> _ASSIGNMENT_:
Below are some records; output exactly the lines from the line with "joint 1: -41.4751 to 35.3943" to the line with "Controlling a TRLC", both ends kept, and nothing more.

[Dataset entries]
·····
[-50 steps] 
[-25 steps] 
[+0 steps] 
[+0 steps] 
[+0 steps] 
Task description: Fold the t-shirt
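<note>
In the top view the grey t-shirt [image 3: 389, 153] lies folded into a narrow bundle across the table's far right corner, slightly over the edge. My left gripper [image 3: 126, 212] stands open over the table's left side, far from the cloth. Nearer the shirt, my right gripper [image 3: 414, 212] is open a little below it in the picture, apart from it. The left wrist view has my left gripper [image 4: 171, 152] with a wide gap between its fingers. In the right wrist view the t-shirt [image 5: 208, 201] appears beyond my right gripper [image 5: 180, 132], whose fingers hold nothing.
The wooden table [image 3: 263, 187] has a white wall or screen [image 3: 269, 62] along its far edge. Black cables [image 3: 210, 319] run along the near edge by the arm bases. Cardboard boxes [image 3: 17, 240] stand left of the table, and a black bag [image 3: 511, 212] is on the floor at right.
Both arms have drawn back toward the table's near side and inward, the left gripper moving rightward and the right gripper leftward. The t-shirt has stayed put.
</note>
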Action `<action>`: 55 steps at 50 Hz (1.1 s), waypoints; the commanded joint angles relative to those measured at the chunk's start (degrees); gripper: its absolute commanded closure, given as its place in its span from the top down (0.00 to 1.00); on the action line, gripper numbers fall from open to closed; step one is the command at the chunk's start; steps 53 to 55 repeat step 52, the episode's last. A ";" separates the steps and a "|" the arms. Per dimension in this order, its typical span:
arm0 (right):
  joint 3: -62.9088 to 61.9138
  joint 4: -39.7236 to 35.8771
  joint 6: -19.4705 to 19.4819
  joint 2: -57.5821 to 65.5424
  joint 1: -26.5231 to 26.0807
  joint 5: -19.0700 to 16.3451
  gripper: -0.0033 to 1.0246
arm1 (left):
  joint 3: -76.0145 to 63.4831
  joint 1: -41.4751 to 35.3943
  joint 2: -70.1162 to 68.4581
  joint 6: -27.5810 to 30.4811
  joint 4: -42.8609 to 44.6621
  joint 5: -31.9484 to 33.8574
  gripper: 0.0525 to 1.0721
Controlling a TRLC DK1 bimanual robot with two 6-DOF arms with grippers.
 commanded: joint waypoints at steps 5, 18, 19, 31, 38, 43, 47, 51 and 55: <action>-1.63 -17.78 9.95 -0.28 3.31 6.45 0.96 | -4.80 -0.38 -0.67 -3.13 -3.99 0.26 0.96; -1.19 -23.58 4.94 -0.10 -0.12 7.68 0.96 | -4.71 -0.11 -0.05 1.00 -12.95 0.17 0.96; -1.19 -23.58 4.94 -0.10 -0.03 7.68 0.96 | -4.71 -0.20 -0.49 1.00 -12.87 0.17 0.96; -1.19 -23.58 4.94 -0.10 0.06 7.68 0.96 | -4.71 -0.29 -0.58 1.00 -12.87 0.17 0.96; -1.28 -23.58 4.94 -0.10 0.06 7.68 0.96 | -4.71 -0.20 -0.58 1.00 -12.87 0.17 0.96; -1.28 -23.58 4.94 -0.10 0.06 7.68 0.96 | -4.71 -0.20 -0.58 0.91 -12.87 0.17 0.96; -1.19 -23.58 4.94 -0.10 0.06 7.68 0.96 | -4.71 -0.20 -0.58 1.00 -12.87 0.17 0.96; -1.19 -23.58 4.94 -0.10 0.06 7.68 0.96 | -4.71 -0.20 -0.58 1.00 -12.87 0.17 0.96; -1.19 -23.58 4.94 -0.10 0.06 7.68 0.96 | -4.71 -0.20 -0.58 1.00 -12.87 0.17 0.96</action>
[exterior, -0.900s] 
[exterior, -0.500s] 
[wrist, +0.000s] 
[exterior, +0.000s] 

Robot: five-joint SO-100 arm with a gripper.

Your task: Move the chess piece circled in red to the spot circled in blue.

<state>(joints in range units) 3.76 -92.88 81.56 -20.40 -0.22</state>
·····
> _SOLUTION_:
  joint 1: -41.4751 to 35.3943
  joint 2: -70.1162 to 68.4581
  joint 6: -27.5810 to 30.4811
  joint 4: -42.8609 to 44.6621
  joint 5: -31.9484 to 33.8574
  gripper: 0.0525 to 1.0721
Controlling a TRLC DK1 bimanual robot with two 6-DOF arms with grippers.

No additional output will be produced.